▸ **TASK STATEMENT**
Your job with the data below: print everything from the line that holds "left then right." down to the line that holds "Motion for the", ends included, exactly, and nothing else.

▸ **SUPPLIED MATERIAL**
· · · · ·
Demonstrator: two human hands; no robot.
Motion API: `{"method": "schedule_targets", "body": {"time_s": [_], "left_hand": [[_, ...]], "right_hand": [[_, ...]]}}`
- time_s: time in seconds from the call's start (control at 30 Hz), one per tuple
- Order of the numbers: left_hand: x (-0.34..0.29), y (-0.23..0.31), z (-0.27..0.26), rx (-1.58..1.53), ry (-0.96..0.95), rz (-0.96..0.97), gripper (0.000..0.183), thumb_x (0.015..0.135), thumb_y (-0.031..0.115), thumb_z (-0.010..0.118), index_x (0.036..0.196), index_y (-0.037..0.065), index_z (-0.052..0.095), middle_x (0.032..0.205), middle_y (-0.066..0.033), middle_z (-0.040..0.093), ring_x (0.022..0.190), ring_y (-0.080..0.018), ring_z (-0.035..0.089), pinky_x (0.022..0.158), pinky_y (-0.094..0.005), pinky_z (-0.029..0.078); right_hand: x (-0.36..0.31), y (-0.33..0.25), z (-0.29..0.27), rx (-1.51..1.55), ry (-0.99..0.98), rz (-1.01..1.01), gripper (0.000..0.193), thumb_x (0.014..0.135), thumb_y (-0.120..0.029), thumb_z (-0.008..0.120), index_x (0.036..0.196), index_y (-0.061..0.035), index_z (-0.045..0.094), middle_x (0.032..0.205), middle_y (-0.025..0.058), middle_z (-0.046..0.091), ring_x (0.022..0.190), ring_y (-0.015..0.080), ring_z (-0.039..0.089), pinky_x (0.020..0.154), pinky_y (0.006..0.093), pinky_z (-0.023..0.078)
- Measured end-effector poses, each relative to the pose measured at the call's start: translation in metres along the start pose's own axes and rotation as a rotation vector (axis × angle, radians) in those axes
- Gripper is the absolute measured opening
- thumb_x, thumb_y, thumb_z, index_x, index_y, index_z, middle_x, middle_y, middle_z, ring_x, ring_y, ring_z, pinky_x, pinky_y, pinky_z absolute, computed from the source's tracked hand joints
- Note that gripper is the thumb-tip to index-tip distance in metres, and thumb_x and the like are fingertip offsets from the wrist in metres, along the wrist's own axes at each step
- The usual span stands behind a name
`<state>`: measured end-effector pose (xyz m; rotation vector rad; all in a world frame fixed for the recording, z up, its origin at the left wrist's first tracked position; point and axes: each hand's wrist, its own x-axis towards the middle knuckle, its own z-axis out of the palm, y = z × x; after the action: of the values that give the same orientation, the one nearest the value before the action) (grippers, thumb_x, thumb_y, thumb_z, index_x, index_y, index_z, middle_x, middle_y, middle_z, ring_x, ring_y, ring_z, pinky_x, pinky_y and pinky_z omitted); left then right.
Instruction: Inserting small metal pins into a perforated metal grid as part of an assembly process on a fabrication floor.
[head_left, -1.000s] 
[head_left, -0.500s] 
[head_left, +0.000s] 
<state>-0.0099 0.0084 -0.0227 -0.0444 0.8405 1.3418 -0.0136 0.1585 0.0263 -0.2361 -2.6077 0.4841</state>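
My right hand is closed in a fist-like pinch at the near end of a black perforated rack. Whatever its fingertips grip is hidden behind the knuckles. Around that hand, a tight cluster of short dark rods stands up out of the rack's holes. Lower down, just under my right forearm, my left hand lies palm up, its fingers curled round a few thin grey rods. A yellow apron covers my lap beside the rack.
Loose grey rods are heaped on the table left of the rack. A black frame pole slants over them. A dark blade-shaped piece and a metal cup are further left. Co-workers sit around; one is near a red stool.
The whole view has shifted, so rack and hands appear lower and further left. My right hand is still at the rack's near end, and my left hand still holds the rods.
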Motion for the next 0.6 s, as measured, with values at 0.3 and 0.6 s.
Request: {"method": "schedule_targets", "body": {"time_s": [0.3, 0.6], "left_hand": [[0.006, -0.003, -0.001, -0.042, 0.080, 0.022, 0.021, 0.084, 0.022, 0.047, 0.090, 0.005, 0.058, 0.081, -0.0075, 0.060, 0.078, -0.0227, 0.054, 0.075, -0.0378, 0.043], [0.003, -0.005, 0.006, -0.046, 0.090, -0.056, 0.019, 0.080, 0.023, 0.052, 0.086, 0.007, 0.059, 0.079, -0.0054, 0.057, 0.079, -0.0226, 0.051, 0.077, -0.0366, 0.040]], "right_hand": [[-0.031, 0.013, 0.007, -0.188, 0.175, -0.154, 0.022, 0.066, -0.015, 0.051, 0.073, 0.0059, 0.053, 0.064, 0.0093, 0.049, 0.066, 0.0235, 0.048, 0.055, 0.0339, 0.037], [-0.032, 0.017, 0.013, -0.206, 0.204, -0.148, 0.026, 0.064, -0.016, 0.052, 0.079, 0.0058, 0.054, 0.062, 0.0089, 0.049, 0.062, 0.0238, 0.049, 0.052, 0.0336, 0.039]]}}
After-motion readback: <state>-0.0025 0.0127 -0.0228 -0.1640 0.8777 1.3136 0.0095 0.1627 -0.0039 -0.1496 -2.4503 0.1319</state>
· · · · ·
▸ **ANSWER FOR THE TASK**
`<state>`: measured end-effector pose (xyz m; rotation vector rad; all in a world frame fixed for the recording, z up, its origin at the left wrist's first tracked position; point and axes: each hand's wrist, its own x-axis towards the middle knuckle, its own z-axis out of the palm, y = z × x; after the action: of the values that give the same orientation, the one nearest the value before the action) (grippers, thumb_x, thumb_y, thumb_z, index_x, index_y, index_z, middle_x, middle_y, middle_z, ring_x, ring_y, ring_z, pinky_x, pinky_y and pinky_z omitted); left then right.
Instruction: Inserting small metal pins into a perforated metal grid as part of an assembly process on a fabrication floor.
[head_left, -1.000s] 
[head_left, -0.500s] 
[head_left, +0.000s] 
<state>-0.0099 0.0084 -0.0227 -0.0444 0.8405 1.3418 -0.0136 0.1585 0.0263 -0.2361 -2.6077 0.4841</state>
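My right hand is closed in a fist-like pinch at the near end of a black perforated rack. Whatever its fingertips grip is hidden behind the knuckles. Around that hand, a tight cluster of short dark rods stands up out of the rack's holes. Lower down, just under my right forearm, my left hand lies palm up, its fingers curled round a few thin grey rods. A yellow apron covers my lap beside the rack.
Loose grey rods are heaped on the table left of the rack. A black frame pole slants over them. A dark blade-shaped piece and a metal cup are further left. Co-workers sit around; one is near a red stool.
The whole view has shifted, so rack and hands appear lower and further left. My right hand is still at the rack's near end, and my left hand still holds the rods.
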Motion for the next 0.6 s, as measured, with values at 0.3 and 0.6 s.

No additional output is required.